# Ist das mit HTML möglich? Wenn ja, wie? Zwei Fragen...



## wartiger (14. Februar 2002)

1.) Ich klicke auf irgendein Bild und weiter unten erscheint ein bestimmter Text...geht das mit HTML? Wenn ja, wie geht das?

2.) Wie kann man so Link Buttons langsam aufleuchten bzw. hell werden lassen? *Beispiel* (Ich meine die kleinen Link Buttons links unten) Oder funzt das nur mit PHP? 

Danke.


----------



## sunny (15. Februar 2002)

*Frage 1*

Zu Frage 1. ja das geht, da gibt es einen einfachen Tag für, nur mir fällt er gerade nicht ein, guck mal unter:

http://www.netzwelt.com/selfhtml/

Die Seite von Stefan Münz ist so  ziemlich die Beste von allen und beantwortet so ziemlich alle Fragen!

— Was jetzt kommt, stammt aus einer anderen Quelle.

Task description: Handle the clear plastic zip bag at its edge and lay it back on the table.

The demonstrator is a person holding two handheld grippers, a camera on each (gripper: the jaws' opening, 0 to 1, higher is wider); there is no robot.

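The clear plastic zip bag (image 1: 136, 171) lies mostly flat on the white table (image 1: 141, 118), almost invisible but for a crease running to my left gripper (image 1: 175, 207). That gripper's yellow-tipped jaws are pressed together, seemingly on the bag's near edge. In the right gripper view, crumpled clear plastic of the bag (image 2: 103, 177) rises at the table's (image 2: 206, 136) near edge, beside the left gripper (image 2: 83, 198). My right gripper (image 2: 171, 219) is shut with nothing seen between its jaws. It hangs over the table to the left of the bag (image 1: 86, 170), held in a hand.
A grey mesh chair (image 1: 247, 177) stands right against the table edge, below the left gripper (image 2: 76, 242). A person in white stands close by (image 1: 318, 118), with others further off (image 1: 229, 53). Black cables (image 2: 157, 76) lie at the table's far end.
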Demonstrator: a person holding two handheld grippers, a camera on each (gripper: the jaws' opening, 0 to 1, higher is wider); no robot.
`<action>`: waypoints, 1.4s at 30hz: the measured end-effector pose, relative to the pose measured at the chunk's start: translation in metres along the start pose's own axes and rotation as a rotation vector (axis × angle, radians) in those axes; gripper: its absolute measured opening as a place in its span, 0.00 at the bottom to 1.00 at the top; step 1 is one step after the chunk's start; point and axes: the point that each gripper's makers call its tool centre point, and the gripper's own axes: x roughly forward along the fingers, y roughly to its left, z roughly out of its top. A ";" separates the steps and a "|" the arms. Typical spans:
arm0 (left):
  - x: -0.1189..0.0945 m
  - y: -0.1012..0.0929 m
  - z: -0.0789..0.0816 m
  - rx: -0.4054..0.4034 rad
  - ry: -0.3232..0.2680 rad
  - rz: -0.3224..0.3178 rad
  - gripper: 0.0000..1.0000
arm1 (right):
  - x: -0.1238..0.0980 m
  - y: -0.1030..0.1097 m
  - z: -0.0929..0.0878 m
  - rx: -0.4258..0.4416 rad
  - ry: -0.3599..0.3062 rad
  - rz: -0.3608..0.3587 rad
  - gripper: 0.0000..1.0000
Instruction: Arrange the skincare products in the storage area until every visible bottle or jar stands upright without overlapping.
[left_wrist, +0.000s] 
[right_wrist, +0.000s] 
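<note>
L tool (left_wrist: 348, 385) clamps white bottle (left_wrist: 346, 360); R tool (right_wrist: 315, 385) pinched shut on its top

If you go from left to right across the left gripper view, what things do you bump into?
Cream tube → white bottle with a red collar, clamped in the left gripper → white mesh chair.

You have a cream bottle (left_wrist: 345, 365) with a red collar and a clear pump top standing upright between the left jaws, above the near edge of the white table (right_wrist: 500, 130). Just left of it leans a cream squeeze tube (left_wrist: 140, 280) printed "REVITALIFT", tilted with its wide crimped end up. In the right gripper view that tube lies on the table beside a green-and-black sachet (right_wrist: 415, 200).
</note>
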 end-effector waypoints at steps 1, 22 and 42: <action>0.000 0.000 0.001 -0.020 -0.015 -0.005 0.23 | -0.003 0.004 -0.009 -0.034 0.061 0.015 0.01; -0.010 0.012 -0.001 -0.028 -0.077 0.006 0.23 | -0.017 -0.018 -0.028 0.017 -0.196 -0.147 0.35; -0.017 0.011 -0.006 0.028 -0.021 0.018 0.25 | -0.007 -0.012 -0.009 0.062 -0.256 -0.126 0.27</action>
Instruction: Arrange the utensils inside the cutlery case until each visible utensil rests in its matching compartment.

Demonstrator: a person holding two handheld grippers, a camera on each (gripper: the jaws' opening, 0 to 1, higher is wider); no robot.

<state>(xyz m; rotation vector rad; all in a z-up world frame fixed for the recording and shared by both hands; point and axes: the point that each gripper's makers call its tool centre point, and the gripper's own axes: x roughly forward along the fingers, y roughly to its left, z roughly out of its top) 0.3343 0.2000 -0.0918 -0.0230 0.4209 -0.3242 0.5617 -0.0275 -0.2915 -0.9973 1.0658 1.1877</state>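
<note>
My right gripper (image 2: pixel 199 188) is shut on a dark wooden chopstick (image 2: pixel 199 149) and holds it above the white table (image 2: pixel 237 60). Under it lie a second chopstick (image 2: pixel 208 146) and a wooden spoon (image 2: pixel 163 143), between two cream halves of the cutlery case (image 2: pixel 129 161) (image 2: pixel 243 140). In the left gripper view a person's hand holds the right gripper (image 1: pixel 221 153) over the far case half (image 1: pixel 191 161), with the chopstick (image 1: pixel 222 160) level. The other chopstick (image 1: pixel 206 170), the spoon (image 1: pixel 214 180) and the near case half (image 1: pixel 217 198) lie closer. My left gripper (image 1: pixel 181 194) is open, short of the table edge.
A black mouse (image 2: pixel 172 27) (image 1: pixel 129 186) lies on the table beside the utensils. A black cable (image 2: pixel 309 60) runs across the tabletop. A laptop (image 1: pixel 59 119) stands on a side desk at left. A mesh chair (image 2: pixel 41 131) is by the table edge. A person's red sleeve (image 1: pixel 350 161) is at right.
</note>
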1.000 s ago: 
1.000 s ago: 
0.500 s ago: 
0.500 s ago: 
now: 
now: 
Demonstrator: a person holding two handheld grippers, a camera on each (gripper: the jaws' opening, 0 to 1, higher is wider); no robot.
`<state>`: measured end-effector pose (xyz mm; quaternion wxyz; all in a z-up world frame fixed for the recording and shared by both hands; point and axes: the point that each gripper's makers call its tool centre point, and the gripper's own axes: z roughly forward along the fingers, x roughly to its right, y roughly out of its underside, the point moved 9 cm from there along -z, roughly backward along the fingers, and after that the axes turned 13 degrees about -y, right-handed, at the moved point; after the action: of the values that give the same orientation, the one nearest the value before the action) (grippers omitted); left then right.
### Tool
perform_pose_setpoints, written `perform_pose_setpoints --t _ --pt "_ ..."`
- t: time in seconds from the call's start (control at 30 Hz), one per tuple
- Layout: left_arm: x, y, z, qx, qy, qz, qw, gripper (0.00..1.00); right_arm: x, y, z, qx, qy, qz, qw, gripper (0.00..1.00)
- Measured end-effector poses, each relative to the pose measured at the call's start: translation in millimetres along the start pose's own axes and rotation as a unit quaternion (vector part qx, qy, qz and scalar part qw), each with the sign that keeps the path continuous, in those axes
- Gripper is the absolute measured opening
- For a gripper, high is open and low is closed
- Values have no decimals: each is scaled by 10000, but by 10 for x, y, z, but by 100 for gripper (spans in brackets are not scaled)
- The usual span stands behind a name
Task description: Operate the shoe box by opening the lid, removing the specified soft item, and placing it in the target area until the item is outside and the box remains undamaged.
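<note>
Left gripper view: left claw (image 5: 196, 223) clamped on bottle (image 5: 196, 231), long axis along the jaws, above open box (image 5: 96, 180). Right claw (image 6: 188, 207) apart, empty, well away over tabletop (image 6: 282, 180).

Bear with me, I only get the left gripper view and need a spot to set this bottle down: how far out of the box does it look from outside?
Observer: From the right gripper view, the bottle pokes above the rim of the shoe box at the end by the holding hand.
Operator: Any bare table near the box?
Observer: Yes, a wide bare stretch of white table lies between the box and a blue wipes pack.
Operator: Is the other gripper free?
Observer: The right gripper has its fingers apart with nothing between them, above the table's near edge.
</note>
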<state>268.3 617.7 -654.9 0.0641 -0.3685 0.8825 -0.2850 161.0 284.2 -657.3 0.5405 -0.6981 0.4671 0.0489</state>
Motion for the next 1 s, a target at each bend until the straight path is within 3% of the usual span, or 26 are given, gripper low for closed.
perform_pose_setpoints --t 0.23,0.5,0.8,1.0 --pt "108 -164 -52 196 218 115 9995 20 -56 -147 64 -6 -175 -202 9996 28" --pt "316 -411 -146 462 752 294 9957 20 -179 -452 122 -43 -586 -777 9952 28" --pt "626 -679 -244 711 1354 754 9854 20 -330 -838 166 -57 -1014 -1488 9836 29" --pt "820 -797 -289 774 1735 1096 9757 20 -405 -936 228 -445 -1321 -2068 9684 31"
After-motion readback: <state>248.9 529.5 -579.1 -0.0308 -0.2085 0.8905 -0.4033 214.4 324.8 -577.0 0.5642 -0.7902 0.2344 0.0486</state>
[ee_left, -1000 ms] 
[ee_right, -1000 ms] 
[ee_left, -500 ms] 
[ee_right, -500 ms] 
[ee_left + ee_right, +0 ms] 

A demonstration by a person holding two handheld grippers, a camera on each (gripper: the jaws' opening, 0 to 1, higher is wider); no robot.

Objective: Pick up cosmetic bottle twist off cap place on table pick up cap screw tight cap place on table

Viel Glück wünsche ich dir!

  Suny


----------



## braindad (15. Februar 2002)

zur zweiten frage: das ist ein einfacher mouseover - das dunklere wird gegen das hellere bild ausgetauscht


----------



## SirNeo (15. Februar 2002)

Für langsames aufleuchten lassen gibt es ein Tutorials unter Webmaster-Tutorials von Klon
Alpha Fading


----------



## wartiger (15. Februar 2002)

*...*

Danke euch beiden !


----------